CIT vs. Max India Ltd. [295 ITR 282 (SC)].

CIT vs. Sunbeam Auto Ltd. [227 CTR 133 (Del)

Dhruv N. Shah vs. DCIT [88 ITD 118 (Mum-TM)

Jet Electronics vs. ACIT [116 TTJ 225 (Ahd.)]

CIT vs. Vinod Kumar Gupta [165 Taxman 225 (P&H)]

6. The ld. Departmental Representative, on the other hand, supported the order of ld. C.I.T. passed u/s. 263 of the Act and further submitted that the impugned assessment order itself will show that it was a very brief one and no discussions on such vital issues pointed out by the ld. C.I.T. were made in the assessment order. It thus goes to establish that the A.O. did not apply his mind and/or verify/examine the matters in proper perspective before passing the impugned assessment order and this has resulted in erroneous order causing prejudice to the interests of the revenue. He further submitted that the ld. C.I.T. has elaborated the reasons which rendered the assessment order passed without proper enquiry to be erroneous and hence prejudicial to the interest of the revenue. Therefore, the order of ld. C.I.T. directing the A.O. to pass fresh assessment order after examining/verifying the issues pointed out by him and after affording opportunity to the assessee was justified and the same should be upheld.

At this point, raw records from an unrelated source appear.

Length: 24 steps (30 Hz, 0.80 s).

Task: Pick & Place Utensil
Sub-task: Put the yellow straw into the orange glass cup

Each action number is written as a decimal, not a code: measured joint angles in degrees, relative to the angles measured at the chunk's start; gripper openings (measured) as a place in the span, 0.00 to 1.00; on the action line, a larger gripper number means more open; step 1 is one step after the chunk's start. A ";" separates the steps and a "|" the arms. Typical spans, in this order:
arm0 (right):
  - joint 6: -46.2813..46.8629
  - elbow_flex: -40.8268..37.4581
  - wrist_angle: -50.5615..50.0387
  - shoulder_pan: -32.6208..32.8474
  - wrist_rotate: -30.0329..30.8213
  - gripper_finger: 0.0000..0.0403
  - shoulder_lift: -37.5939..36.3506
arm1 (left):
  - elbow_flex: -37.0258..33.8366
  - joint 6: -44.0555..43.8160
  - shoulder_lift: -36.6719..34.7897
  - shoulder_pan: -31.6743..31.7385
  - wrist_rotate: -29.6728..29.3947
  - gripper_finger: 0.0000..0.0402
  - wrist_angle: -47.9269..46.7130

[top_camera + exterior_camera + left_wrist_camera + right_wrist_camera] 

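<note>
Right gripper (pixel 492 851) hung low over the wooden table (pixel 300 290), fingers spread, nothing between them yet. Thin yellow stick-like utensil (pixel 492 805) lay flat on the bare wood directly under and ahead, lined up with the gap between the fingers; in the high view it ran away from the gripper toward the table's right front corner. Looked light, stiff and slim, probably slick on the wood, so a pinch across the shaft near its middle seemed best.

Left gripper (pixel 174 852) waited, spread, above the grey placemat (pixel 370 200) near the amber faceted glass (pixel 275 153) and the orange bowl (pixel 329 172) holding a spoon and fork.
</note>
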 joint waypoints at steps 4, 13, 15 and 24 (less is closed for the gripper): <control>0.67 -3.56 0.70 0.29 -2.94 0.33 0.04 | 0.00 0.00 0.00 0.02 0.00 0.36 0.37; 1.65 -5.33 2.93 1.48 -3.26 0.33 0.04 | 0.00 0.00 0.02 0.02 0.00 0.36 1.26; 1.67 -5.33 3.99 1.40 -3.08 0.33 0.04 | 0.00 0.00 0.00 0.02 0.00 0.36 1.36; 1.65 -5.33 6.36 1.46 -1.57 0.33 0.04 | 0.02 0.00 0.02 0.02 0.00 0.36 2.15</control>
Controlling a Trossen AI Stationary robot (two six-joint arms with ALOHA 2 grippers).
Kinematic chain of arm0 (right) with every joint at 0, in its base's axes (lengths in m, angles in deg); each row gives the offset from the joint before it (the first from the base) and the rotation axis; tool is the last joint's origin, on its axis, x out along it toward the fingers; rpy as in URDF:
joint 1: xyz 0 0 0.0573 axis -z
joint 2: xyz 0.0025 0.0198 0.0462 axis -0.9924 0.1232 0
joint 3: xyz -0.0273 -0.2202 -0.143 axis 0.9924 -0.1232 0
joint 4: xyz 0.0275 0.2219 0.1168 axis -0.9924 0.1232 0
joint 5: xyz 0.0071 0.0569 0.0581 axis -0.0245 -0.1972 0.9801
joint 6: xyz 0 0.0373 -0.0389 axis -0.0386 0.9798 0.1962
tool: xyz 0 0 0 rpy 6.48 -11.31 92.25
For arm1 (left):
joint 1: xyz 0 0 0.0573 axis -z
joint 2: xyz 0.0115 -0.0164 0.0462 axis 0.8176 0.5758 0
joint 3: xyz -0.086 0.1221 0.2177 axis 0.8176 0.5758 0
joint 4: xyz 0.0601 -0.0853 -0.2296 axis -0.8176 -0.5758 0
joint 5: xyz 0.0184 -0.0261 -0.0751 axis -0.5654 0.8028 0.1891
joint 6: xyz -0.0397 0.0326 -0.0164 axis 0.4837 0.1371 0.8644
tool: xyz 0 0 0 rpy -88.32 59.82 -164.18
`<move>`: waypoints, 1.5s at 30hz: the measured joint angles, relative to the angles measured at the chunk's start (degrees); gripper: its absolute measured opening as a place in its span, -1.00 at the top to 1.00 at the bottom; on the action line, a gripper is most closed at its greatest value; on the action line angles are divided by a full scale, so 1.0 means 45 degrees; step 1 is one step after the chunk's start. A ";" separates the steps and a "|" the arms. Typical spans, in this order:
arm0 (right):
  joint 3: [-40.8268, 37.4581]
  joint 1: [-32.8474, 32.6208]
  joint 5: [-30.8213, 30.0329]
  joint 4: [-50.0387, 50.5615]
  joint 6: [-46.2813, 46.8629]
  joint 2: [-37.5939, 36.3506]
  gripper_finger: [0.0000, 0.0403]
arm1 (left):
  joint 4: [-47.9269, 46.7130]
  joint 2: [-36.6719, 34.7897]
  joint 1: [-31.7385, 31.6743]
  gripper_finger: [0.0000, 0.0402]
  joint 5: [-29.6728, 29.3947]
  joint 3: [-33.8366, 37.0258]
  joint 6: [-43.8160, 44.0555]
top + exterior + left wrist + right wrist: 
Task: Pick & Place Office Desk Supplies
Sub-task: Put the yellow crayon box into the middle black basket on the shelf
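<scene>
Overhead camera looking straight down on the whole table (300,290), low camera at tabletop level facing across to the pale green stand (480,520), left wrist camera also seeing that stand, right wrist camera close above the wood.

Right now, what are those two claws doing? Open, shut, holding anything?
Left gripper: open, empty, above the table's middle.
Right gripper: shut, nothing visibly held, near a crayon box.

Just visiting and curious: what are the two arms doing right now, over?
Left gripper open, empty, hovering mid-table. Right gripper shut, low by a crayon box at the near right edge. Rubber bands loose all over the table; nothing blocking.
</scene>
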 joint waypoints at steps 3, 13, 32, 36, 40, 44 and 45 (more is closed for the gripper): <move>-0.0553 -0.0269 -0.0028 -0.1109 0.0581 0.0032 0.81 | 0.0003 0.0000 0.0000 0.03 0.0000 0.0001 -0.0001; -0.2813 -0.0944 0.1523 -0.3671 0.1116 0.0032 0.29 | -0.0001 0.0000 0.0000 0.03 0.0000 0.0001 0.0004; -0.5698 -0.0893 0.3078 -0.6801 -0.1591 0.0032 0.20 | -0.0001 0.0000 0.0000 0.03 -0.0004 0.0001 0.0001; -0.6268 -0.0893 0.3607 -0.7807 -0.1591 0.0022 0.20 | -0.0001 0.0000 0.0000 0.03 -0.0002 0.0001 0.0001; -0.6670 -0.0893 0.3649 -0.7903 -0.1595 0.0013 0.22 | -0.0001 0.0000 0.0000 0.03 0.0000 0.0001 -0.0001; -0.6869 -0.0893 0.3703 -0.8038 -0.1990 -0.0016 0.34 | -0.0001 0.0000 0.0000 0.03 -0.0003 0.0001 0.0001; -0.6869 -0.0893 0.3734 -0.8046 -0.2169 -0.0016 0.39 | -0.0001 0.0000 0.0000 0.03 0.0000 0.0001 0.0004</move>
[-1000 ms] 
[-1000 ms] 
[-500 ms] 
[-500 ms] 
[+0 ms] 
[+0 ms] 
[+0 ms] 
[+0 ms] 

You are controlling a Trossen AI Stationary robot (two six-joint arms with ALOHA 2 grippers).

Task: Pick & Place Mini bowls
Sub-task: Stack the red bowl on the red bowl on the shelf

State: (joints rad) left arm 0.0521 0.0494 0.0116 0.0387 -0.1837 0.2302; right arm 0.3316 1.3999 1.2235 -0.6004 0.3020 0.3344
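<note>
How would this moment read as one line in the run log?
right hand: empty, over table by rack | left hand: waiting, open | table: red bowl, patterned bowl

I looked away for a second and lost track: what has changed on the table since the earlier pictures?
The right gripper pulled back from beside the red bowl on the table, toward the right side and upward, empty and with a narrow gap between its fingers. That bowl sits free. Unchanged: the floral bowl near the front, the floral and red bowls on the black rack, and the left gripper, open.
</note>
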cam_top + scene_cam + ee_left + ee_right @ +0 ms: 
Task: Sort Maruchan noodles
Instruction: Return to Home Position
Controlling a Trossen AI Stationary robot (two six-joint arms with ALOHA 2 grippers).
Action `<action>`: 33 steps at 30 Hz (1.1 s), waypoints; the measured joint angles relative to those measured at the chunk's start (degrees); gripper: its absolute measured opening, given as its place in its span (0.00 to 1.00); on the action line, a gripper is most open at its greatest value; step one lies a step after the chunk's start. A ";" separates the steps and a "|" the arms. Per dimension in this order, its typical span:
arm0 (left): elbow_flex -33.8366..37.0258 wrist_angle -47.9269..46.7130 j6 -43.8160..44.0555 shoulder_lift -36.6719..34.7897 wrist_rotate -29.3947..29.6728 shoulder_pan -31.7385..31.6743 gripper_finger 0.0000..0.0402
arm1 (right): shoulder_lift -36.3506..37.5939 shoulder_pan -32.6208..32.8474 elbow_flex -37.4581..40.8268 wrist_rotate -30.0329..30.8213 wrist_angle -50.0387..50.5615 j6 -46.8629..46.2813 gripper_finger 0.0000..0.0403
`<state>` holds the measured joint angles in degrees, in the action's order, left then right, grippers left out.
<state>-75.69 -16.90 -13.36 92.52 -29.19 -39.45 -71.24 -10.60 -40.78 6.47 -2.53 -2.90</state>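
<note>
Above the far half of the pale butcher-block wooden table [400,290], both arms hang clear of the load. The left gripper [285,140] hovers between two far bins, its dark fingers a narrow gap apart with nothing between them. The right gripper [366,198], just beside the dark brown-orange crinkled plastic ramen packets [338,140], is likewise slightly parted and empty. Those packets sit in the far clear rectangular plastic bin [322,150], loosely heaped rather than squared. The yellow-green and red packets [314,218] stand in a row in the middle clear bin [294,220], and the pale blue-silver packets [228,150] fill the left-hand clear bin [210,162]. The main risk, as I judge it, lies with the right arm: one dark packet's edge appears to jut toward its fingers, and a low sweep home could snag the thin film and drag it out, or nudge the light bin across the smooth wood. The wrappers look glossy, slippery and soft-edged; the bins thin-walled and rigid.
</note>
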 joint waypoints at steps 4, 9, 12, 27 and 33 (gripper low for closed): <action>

7. We have carefully considered the arguments of both the sides and perused the material placed before us. The reason as pointed out by the ld. C.I.T. to justify his invoking jurisdiction u/s. 263 of the Act was that the A.O. while making scrutiny assessment did not investigate into the aspects pointed out in his order passed u/s. 263 which made the assessment order erroneous and prejudicial to the interest of revenue. He, therefore, directed for proper verification and examination afresh the points raised in the impugned order. A bare reading of section 263 of the Act makes it clear that the pre¬requisite for the exercise of jurisdiction by the Commissioner suo motu under it, is that the order of the A.O. is erroneous in so far as it is prejudicial to the interests of the Revenue. The Commissioner has to be satisfied of twin conditions, namely, (i) the order of the A.O. sought to be revised is erroneous ; and (ii) it is prejudicial to the interests of the Revenue. If one of them is absent, i.e. if the order of the A.O. is erroneous but is not prejudicial to the Revenue or if it is not erroneous but is prejudicial to the Revenue, recourse cannot be had to section 263(1) of the Act just to re-examine or re-verify the issues already examined/verified at the assessment level. It is only when an order is erroneous that the section will be attracted. From the copy of order sheet filed before us, we find that hearing during assessment proceedings took place as many as five times on 14/2/2008, 18/2/2008, 4/3/2008, 19/3/2008 and 26/3/2008. It is also evident from the assessment order that the assessee on requisition from the A.O. appeared from time to time and in response to notice u/s. 142(1) of the Act submitted the written note in support of the claim, which, inter alia, included the following documents :-

a) Agreement dated 22/3/2005 with BDF [pages 8-10 of the paper book]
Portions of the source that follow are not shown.